C3PAO is authorized to enter into a contract to deliver CMMC assessments with:
- Assessed organization
- Certified CMMC assessors
- C3PAO is listed on AB directory
- C3PAO is provided in AB Accreditation Logo
- CMMC Assessment Standard
- Assessment Method
- Other job-aids as they become available will be provided.
Requirements for Certification*
- Sign the C3PAO License Agreement
- Provide verification of insurance (minimum coverage amounts to be determined)
- General Liability with CMMC Accreditation Body as a Named Insured
- Errors and Omissions Policy
- Cybersecurity Breach Policy
- Pay application fee
- Pay C3PAO activation fee (good through 12/31/2021)*
- Be subject to an Organizational Background Check via data provided to the CMMC-AB by Dun & Bradstreet and have a DUNS number
- Maintain an association with at least one RP, CP, PA or CA (30-day grace period applies)

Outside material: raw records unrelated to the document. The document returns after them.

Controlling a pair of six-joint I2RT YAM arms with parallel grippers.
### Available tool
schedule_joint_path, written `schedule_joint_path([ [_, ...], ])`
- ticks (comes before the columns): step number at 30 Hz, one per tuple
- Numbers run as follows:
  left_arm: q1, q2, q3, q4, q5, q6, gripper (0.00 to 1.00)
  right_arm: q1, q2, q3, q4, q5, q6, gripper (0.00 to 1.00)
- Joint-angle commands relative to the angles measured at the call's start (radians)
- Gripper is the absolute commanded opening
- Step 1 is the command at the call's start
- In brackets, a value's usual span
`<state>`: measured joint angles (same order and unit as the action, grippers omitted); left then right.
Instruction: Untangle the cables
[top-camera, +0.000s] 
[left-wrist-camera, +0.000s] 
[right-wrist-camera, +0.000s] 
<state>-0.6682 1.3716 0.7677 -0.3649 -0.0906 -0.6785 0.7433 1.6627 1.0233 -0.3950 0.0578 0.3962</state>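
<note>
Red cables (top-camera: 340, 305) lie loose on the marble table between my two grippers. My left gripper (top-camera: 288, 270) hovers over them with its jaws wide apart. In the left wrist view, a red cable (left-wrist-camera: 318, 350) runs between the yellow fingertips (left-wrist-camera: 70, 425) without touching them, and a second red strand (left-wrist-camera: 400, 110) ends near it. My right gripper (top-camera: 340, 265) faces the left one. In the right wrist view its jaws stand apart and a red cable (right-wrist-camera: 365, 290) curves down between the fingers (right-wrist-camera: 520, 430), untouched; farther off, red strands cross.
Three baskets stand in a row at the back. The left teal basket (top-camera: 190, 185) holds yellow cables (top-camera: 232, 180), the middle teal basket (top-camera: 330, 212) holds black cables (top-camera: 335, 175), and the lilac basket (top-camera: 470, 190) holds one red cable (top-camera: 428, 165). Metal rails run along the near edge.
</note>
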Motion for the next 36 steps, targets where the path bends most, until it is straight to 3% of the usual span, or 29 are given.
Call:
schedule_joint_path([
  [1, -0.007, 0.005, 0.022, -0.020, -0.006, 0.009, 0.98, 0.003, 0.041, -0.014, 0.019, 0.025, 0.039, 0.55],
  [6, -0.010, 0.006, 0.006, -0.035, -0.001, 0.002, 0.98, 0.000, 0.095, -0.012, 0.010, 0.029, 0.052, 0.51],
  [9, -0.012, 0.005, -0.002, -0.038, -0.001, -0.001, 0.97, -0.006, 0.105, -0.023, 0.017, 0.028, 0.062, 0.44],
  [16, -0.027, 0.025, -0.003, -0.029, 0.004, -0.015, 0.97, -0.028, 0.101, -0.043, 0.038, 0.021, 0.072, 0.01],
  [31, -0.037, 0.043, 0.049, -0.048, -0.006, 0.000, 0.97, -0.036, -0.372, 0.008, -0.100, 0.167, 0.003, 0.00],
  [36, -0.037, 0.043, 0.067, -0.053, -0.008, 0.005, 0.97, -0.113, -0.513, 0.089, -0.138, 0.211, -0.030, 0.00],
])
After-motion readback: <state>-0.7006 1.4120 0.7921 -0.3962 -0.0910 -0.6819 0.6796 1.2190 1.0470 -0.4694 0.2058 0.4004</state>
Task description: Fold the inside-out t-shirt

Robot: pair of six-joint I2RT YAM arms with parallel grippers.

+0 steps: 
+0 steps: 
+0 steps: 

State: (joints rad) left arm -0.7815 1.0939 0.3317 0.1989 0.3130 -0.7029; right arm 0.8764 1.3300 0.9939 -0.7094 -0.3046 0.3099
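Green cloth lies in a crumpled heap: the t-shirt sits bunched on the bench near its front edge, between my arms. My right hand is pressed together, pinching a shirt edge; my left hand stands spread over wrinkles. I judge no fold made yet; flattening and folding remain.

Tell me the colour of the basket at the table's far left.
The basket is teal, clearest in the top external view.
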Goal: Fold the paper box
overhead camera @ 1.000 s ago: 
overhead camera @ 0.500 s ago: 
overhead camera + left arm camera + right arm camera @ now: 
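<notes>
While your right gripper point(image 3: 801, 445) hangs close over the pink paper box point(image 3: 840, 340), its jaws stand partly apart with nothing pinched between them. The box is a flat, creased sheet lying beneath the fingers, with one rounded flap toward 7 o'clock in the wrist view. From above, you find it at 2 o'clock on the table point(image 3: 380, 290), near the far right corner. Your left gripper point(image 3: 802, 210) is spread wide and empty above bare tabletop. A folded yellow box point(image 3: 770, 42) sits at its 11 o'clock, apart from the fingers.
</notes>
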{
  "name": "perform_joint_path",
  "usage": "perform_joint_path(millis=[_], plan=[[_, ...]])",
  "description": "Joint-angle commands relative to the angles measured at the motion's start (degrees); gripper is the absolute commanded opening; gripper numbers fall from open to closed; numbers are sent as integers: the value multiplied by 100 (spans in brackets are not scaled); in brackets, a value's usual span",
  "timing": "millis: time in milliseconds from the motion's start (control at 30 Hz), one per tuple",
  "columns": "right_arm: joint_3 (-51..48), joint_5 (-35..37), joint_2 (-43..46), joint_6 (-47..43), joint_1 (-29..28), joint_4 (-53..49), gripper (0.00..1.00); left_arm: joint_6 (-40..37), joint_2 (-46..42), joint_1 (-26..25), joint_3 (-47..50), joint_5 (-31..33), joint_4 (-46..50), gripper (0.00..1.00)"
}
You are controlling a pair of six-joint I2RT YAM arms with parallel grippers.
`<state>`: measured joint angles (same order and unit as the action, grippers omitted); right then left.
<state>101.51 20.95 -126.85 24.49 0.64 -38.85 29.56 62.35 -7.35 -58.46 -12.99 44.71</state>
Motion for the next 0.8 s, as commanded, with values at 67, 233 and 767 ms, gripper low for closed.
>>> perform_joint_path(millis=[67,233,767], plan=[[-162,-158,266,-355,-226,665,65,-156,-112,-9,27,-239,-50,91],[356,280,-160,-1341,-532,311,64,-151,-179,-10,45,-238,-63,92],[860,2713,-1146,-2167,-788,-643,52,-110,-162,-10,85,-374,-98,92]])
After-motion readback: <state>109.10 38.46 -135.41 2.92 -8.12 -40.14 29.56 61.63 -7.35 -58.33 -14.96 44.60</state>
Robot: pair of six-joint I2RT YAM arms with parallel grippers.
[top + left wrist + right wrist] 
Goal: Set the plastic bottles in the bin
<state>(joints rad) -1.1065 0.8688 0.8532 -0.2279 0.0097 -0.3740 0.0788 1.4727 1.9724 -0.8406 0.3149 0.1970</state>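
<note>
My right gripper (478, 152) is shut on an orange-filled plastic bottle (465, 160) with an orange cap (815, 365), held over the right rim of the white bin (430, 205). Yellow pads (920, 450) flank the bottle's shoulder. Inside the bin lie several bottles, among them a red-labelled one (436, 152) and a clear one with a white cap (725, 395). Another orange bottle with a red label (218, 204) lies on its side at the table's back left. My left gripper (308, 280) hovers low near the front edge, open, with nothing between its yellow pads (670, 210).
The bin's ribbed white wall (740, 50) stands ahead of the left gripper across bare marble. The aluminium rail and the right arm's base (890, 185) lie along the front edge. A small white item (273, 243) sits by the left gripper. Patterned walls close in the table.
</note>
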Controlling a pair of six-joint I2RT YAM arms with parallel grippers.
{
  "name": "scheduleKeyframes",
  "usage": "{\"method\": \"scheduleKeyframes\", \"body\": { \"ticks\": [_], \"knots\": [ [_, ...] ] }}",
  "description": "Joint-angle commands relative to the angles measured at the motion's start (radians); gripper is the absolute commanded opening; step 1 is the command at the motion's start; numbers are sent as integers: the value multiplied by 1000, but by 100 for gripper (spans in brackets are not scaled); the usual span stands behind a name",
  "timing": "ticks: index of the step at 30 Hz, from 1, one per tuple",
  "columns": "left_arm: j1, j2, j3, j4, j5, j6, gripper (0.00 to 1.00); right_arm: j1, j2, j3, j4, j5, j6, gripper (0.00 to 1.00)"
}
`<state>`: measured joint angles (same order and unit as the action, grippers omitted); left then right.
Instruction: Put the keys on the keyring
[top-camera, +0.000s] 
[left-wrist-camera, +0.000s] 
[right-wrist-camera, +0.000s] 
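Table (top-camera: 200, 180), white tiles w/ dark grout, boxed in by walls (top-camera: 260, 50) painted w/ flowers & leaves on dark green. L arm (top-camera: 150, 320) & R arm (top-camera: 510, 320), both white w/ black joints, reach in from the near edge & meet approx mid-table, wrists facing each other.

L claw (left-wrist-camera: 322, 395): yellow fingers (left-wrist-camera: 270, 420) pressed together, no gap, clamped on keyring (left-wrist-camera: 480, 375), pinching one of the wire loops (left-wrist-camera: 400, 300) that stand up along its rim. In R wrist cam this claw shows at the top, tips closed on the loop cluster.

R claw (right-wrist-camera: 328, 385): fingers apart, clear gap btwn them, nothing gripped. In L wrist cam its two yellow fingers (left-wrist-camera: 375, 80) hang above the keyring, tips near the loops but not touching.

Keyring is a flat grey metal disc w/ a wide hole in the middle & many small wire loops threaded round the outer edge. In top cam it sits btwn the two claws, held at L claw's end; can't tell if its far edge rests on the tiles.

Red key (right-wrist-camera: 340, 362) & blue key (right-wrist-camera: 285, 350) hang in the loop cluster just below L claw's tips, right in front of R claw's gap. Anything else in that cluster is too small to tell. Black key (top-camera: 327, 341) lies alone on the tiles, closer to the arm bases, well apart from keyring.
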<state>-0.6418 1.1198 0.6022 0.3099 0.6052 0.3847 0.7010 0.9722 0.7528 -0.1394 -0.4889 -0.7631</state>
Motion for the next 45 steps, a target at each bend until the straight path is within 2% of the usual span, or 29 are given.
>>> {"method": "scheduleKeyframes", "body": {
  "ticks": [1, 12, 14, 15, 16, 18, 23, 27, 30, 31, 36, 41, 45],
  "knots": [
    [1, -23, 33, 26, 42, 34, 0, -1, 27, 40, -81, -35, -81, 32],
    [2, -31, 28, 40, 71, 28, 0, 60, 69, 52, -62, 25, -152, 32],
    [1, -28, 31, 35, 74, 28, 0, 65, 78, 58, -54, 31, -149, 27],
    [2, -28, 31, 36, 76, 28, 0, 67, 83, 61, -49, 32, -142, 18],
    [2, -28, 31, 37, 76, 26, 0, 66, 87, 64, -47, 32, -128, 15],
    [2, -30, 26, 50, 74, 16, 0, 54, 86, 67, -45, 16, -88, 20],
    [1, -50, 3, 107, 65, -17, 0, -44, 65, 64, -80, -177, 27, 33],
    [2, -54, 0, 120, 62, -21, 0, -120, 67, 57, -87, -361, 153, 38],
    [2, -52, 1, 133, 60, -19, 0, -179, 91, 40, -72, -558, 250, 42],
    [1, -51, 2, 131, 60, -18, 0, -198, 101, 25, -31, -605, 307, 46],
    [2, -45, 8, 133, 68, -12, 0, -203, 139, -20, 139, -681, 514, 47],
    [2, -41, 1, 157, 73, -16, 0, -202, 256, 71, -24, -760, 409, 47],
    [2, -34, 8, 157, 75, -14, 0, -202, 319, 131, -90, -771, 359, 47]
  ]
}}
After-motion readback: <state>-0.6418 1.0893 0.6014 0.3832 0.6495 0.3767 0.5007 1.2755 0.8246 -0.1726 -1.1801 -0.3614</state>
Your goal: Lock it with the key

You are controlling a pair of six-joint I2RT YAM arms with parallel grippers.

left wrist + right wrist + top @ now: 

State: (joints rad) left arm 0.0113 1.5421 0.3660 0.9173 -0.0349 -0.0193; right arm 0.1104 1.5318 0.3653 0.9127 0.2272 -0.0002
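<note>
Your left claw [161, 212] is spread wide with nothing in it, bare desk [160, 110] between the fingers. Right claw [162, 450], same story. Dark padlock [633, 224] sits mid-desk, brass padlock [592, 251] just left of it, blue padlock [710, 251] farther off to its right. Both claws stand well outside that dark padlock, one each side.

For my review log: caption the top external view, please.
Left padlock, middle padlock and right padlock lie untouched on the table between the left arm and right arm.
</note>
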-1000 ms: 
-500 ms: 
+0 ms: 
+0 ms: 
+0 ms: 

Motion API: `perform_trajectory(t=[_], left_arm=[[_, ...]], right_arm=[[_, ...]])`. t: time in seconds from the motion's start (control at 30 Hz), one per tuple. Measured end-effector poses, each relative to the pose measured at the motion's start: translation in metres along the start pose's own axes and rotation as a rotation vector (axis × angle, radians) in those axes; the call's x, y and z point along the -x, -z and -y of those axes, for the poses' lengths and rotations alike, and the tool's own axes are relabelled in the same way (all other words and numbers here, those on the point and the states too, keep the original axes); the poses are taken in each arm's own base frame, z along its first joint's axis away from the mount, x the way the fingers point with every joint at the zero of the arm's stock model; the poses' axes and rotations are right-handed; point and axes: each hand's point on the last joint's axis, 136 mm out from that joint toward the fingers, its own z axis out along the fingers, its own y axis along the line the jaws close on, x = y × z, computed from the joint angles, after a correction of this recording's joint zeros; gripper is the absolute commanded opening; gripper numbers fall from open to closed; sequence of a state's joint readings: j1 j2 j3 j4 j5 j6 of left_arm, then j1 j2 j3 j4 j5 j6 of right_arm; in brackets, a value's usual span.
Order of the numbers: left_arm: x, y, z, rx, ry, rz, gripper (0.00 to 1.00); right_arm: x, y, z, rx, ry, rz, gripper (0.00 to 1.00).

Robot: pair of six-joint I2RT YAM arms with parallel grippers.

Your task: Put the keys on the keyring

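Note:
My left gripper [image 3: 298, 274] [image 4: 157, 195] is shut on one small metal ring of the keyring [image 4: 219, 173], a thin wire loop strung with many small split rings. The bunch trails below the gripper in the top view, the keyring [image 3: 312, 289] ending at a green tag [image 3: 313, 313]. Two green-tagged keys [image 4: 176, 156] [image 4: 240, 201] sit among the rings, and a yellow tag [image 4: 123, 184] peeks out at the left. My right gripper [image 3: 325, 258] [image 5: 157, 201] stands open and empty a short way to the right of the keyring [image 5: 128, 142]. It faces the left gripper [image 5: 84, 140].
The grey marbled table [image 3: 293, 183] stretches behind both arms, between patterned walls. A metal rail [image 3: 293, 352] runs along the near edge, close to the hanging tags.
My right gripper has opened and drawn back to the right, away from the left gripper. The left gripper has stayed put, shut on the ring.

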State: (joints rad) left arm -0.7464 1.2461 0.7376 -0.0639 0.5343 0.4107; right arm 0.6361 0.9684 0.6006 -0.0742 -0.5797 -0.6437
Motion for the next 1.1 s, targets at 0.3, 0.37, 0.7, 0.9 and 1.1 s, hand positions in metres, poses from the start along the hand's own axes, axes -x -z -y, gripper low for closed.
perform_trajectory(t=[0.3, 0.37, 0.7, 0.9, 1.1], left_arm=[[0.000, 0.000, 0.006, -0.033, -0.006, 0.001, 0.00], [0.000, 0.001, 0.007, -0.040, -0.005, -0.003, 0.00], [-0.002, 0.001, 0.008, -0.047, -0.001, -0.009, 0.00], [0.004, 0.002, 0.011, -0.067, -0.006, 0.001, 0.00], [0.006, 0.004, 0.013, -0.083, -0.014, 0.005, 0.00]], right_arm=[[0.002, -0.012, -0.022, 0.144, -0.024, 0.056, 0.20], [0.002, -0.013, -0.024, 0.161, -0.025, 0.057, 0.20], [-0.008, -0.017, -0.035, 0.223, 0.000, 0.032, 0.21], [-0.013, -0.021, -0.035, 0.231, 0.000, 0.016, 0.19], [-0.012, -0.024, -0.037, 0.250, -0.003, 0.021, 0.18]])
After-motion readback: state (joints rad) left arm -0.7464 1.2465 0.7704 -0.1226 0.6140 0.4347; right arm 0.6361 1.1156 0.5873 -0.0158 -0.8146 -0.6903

- Be 100% U.S. Citizen business owned, or successfully complete a FOCI background investigation if company is public, an ESOP, or a global partnership.
- Complete a CMMC Level 3 assessment
- ISO 17020 Certification
There will be a grace period of 27 months from date of registration for C3PAOs to achieve ISO 17020 Accreditation
- Obtain a CMMC Level 3 Certification
IMPORTANT The CMMC-AB is developing the process for CMMC C3PAO ML-3 certification. Details will be published on this website when complete.**
- Foreign Ownership
The DoD is focusing on US Ownership only at this time. Check back soon for more information.
* Normally certification is renewed annually. The first 300 applicants receive an extended-term expiring on 12/31/2021.
** These requirements must be met prior to scheduling the C3PAO's first assessment engagement on the CMMC-AB website.
To Perform Assessments at any Maturity Level:
C3PAO CMMC Maturity Certification
- C3PAOs shall not be accredited to conduct CMMC assessments until achieving CMMC Level 3 certification themselves because assessment results will need the same protection as CUI.
Assessment Data Storage Infrastructure
- If a C3PAO uses an external cloud service provider to store, process or transmit CUI, the C3PAO shall require and ensure that the cloud service provider meets security requirements equivalent to those established by the Government for the Federal Risk and Authorization Management Program (FedRAMP) High baseline , and ensure that any gaps between FedRAMP High and CMMC Level 3 have been addressed.
- If a C3PAO selects services from an external cloud service provider that have not been FedRAMP authorized, the C3PAO is responsible for the independent assessment of the cloud service provider and providing this assessment information to DCMA as part of their CMMC Level 3 assessment.
Assessment Team Composition
- Provide assessment team members with active NAC, DHS Suitability or Other DoD Accepted Clearance
- The CMMC-AB will be authorized to sponsor clearances for those organizations that do not currently contract with the U.S. government. Details will be announced when available.
Registrations Are Now Open
Initial Fees - Due Now
- Application Fee- $1,000 (non-refundable)
Activation Fee - Due Upon Acceptance
- Activation Fee – $2,000
Ongoing Fees - Beginning 1 Jan 2022
- Annual Maintenance – $2,000
CMMC-AB Refund Policy
- Application fees are non-refundable or transferable.
- Refunds for any fee, except Application fees, requested within 30 days shall be fully refundable upon review and approval by the CMMC-AB.
- Exam fees paid shall only be transferable to another named person from the same organization only if related services have not commenced.
All fees outside of the above stated Refund Policies are non-refundable. All fees are subject to change.